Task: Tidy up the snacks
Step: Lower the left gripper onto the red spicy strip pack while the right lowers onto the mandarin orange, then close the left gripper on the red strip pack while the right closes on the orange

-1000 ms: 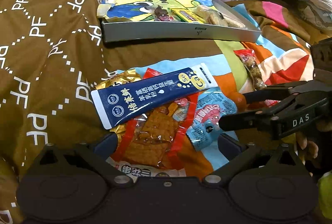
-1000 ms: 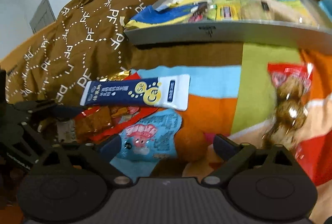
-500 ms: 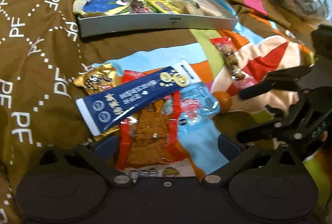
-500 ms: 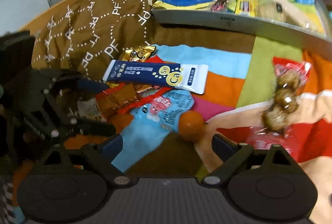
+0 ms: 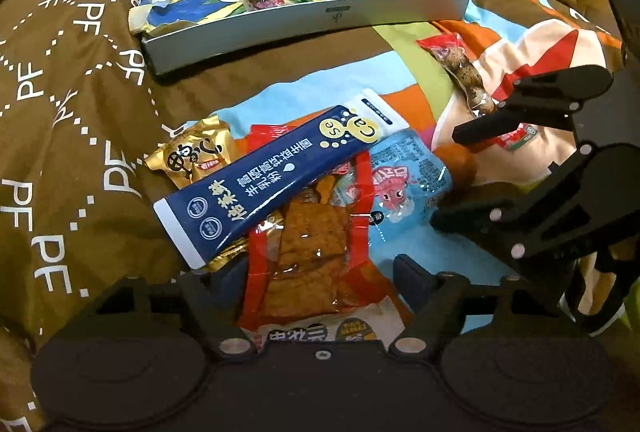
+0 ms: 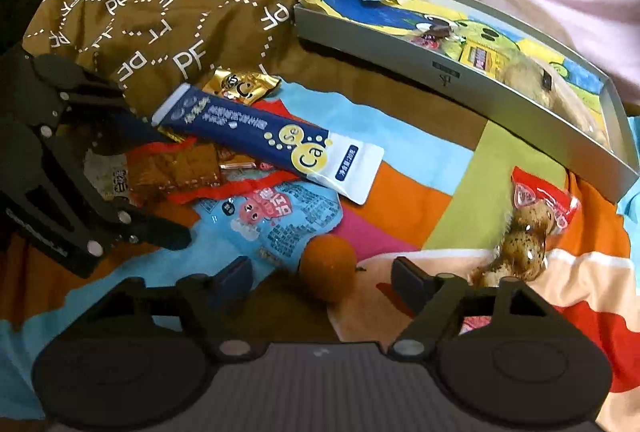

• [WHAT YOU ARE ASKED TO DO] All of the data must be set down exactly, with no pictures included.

• [REPLY TO THE EXERCISE]
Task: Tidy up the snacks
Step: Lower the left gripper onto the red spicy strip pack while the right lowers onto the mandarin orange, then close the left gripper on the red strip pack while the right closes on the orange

-1000 ms: 
-1000 ms: 
-500 ms: 
-500 ms: 
+0 ms: 
+0 ms: 

No more output is expected here.